• [Aim of the exercise]:
Write out every line below that contains "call".

• [Data below]:
──────
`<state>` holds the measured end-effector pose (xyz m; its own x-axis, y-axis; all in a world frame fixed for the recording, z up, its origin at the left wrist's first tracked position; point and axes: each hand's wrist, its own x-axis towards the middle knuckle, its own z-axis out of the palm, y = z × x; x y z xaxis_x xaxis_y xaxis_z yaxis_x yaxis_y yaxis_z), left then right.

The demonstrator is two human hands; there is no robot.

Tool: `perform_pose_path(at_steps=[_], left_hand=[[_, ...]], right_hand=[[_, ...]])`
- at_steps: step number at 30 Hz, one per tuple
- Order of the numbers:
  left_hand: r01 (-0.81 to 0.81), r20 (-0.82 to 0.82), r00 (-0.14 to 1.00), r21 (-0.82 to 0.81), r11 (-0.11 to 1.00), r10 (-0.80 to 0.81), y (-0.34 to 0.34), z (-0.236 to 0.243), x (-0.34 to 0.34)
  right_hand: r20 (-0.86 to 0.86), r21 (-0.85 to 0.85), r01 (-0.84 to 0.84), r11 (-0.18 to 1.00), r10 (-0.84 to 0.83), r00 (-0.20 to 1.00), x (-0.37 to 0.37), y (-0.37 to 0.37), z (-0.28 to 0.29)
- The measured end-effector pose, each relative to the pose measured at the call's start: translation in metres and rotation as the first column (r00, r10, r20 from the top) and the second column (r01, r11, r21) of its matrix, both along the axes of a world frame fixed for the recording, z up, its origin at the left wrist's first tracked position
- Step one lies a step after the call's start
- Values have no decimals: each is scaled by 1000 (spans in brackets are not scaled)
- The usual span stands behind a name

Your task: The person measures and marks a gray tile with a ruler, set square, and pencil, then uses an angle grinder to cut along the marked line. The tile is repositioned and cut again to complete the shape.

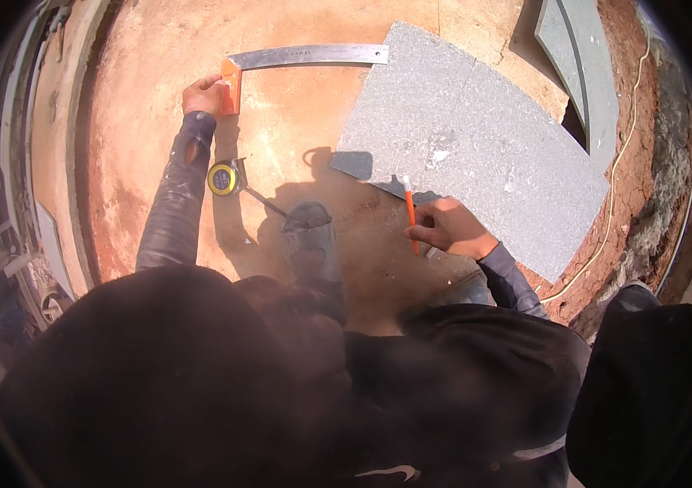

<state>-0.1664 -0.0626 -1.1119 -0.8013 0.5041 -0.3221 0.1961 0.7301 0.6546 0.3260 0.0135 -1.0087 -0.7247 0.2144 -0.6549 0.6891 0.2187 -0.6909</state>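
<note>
My left hand [203, 97] is closed round the orange handle of a try square [305, 55] at the far left. Its metal blade stretches to the right, and the tip meets or slightly overlaps the far left edge of a grey stone slab [484, 138]. Between finger and thumb, my right hand [453, 228] pinches an orange pencil [411, 213]. The pencil's pale end points away from me, beside the near edge of the slab. A yellow and black tape measure [222, 179] rests on the ground by my left forearm, with a length of tape pulled out toward my foot.
My shoe [310, 244] stands on the dusty ground between the tape measure and the slab. More grey slabs [582, 73] lie at the far right, where a pale cord [624, 154] runs along reddish soil. A concrete ledge [61, 163] borders the left side. Another person's dark-clothed leg [647, 382] shows at right.
</note>
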Motion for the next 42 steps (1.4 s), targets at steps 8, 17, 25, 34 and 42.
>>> perform_pose_path(at_steps=[8,17,25,34,42], left_hand=[[491,-73,851,-246,836,-521,-72,84,27],[475,-148,832,-309,824,-535,-144,71,105],[110,888,448,60,992,-103,-77,91,244],[368,931,299,88,926,-207,-80,80,285],[283,788,566,88,955,-241,-78,47,246]], right_hand=[[94,240,-422,874,412,906,-34,-61,-47],[-96,65,-167,984,172,980,-40,-42,-16],[-678,329,259,908,37,734,-43,-57,4],[-374,-127,332,935,-355,856,6,-78,-14],[-418,201,305,931,-200,886,16,-54,-23]])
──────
• [Task result]:
- The measured end-effector pose, each relative to the pose measured at the call's start: translation in metres and rotation as the first column (r00, r10, r20 from the top) and the second column (r01, r11, r21) of its matrix, both along the axes of a world frame fixed for the recording, z up, its origin at the left wrist's first tracked position
- Step one lies a step after the call's start

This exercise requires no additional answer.